Smith's former communications director, Sally-Shannon Birkel, now serves as senior manager of media relations for the U.S. Chamber of Commerce, which is funded by both the [Koch brothers] and ExxonMobil.
Another former Smith communications director, Brad Bennett, left Smith's office and eventually transitioned into gigs at both Hill and Knowlton (a PR firm with roots in tobacco industry denial tactics which did PR on behalf of America's Natural Gas Alliance, ANGA) and DCI Group, the latter of which has key Exxon ties and was subpoenaed in April by the Attorney General of the U.S. Virgin Islands in the Attorneys General probe. [DeSmogBlog, 6/21/16]
Committee Chairman Lamar Smith Harassed And Falsely Attacked Climate Scientists
The Guardian’s John Abraham: Smith Is A “Climate Scientist Witch Hunter.” In October, Smith requested internal communications from scientists at the National Oceanic and Atmospheric Administration (NOAA) and baselessly alleged that NOAA was manipulating temperature records to show a warming trend.
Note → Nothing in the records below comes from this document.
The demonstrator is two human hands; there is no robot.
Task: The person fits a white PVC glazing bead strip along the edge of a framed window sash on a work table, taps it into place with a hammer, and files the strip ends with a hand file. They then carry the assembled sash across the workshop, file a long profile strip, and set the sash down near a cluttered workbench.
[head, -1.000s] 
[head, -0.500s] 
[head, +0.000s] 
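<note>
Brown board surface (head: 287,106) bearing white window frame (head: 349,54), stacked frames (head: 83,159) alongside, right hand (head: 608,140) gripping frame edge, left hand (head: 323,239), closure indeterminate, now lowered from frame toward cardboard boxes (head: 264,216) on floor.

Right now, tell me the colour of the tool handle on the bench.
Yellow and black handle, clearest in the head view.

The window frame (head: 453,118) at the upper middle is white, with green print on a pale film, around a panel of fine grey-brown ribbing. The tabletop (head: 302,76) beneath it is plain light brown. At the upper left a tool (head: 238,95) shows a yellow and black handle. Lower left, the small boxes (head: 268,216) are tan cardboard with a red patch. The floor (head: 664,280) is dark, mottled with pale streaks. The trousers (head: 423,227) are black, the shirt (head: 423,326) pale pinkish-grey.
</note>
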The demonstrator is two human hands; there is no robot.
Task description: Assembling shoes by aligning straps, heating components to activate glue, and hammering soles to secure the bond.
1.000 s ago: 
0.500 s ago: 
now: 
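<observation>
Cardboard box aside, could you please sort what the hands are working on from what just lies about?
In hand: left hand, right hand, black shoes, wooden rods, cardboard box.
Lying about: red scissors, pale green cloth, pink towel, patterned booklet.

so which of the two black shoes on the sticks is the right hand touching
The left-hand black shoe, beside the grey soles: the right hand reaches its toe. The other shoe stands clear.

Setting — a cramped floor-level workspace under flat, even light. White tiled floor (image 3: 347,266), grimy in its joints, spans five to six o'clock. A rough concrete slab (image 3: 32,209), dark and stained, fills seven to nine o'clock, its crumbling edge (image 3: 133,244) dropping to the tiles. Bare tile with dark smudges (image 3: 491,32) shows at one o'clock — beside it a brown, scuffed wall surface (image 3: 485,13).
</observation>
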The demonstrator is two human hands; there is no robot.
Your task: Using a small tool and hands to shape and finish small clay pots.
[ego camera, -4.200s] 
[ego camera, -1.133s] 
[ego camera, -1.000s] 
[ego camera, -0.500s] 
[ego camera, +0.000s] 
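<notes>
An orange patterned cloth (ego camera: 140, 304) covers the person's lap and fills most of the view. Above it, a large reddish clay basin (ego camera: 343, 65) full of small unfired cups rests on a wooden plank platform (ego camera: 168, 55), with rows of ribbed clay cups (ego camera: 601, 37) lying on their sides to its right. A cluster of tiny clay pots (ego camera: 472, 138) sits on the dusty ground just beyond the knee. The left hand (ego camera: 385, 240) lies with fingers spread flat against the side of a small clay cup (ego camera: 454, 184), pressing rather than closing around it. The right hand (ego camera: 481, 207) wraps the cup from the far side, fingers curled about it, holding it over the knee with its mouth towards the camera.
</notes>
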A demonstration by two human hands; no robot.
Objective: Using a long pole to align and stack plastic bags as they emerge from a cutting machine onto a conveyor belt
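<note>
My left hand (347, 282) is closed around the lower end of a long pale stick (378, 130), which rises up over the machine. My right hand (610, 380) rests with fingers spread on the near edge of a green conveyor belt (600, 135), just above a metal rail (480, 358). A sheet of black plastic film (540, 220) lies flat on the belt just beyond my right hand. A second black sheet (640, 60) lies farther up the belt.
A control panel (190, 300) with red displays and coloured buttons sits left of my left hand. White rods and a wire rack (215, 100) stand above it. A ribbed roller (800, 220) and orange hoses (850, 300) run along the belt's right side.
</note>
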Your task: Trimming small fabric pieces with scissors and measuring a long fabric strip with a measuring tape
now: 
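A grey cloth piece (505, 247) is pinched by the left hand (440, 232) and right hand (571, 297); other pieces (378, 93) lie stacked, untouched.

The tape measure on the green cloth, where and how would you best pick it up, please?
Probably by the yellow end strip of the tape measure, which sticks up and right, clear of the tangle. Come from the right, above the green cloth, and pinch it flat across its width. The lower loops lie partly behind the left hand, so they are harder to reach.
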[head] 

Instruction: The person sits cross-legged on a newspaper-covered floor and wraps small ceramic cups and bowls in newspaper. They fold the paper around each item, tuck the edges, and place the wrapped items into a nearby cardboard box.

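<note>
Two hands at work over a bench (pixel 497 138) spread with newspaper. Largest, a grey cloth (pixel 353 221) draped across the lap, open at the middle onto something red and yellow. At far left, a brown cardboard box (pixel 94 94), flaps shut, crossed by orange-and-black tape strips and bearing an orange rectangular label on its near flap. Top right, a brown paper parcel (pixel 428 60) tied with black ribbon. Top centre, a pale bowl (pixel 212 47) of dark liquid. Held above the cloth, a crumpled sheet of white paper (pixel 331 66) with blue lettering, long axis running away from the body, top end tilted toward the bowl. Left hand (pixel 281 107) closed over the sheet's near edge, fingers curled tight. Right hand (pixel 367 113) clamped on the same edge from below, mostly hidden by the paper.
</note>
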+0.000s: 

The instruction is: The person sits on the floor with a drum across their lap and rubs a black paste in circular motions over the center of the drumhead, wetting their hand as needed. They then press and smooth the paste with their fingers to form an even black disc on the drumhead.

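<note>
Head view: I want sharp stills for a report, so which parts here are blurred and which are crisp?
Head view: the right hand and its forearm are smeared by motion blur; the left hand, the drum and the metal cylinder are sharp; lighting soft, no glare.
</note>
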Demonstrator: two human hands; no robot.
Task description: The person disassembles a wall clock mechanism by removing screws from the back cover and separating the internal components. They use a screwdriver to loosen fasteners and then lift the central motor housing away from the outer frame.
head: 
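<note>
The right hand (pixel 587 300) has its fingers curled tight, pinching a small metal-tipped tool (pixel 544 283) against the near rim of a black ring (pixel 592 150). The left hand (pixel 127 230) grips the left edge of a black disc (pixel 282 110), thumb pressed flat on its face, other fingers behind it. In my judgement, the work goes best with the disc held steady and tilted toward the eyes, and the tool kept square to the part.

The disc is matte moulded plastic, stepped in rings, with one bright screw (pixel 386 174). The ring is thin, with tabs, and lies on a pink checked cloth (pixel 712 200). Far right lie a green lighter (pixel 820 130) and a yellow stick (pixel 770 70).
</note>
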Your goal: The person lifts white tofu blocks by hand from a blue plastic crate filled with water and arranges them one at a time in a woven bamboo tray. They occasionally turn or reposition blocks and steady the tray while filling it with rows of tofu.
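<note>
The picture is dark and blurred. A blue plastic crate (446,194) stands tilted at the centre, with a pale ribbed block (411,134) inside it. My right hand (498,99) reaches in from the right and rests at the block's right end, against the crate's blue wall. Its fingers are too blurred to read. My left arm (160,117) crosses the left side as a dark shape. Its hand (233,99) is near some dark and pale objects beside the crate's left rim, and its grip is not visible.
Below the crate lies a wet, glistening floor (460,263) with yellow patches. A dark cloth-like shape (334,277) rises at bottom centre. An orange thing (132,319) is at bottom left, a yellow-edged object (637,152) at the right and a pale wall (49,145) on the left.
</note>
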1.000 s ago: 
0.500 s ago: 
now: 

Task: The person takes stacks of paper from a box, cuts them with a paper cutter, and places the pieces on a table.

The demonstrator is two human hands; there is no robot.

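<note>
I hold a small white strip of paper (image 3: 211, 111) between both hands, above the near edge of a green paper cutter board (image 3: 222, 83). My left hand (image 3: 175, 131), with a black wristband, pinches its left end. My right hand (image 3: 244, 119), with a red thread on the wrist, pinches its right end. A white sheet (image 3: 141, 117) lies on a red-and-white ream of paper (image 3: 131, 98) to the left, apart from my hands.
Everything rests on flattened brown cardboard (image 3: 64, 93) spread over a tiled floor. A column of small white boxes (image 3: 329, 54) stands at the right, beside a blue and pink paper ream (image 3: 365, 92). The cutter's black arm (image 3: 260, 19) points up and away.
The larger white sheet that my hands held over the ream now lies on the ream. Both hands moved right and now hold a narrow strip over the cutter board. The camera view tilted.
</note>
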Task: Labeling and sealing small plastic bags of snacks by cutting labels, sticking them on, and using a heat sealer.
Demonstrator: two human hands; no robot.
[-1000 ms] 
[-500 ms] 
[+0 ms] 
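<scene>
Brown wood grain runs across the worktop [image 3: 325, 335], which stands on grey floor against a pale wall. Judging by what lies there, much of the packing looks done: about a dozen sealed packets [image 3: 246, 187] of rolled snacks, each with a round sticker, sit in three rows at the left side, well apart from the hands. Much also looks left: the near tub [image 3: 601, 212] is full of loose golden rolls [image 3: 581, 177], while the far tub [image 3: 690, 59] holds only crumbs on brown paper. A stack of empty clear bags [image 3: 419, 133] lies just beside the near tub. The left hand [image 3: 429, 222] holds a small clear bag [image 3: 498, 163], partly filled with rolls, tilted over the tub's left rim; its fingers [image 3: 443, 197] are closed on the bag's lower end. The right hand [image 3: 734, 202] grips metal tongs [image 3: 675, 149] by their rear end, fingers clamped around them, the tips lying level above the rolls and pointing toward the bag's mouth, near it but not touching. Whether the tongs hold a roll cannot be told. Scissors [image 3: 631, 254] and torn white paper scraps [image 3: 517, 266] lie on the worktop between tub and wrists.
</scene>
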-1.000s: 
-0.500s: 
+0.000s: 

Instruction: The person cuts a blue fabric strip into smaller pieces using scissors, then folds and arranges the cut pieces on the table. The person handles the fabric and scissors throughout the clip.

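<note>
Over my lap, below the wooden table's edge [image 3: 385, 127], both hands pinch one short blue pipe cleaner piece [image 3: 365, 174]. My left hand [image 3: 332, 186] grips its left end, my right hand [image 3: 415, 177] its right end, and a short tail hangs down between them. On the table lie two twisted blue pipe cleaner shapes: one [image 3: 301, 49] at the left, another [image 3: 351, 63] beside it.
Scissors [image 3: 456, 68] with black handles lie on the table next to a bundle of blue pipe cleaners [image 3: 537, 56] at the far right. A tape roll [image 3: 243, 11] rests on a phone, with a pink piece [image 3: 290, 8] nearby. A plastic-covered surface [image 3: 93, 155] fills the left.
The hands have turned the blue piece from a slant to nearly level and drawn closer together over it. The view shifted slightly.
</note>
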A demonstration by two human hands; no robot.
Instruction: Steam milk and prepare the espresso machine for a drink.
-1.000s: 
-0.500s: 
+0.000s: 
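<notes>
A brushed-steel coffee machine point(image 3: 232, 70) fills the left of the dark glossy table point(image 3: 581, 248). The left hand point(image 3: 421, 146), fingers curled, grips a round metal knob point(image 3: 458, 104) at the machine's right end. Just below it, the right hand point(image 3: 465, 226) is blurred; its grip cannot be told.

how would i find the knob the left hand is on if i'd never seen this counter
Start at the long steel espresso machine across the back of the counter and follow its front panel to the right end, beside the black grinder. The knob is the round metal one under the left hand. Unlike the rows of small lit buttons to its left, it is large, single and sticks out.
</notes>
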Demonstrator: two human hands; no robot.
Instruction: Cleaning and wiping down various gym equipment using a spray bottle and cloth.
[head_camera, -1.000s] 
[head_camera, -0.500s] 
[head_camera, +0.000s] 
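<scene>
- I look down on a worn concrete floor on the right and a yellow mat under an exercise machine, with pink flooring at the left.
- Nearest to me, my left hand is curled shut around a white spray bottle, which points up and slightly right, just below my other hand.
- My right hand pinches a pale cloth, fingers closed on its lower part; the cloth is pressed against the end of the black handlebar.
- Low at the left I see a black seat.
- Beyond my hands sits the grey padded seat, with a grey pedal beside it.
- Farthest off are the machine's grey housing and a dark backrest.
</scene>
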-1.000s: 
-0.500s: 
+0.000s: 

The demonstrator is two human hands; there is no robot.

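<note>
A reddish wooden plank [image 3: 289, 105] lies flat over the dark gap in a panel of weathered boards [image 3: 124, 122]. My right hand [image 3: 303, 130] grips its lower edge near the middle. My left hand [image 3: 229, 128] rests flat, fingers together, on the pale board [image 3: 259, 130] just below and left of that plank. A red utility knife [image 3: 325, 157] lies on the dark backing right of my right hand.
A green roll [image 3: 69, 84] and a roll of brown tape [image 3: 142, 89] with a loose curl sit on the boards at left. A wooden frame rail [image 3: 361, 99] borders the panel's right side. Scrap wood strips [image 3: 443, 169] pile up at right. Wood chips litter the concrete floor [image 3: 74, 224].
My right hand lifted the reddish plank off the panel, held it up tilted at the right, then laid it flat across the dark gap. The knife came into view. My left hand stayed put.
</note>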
In reality, NOAA had already made the data Smith was challenging available to the public online, and the agency routinely makes adjustments to historical temperature records that are peer-reviewed and necessary to account for changes to measuring instruments and other factors. Smith’s attacks on NOAA prompted The Guardian’s John Abraham to describe Smith as a “climate scientist witch hunter” who “harasse[d] scientists who debunked a favorite denier argument.” [Media Matters, 11/3/15; The Guardian, 11/11/15]
Exxon-Funded Front Groups Joined Science Committee To Simultaneously Attack Attorneys General
Front Groups Authored Front-Page NY Times Ad With Same Spurious “First Amendment” Claims. On the same day that the House science committee announced the actions of the 13 committee members, the Competitive Enterprise Institute (CEI) sponsored a full-page ad in The New York Times alleging that the attorneys general seeking to hold fossil fuel companies accountable intend to “silence the speech of more than 100 businesses, nonprofits, and private individuals who question the AGs’ positions on climate change.” CEI claimed that the ad “features signatures from 43 organizations, legal experts, and individuals who value Americans’ First Amendment rights and believe they should be protected.” However, according to The New York Times, the Climate Investigations Center (CIC) has documented that CEI received “about $2 million” from Exxon during the time period when Exxon was “funding organizations that undercut climate science.” In total, CIC reported that the ad’s signers have “received $10.1 Million dollars from Exxon, ExxonMobil and the ExxonMobil Foundation from 1997 through 2014,” including “over $2.2 Million in climate-specific funding from Exxon.” CIC also noted that “several of the signatories were part of the infamous” 1998 Global Climate Science Communications Team, which “crafted a multimillion dollar plan to challenge the ‘conventional wisdom’ of climate science and replace it with ‘uncertainty.’” [Competitive Enterprise Institute, 5/18/16; The New York Times, 6/16/16; Climate Investigations Center, 5/19/16]
Note: Media Matters' Climate and Energy Program has received funding from the Rockefeller Brothers Fund, one of the foundations targeted by the House science committee members.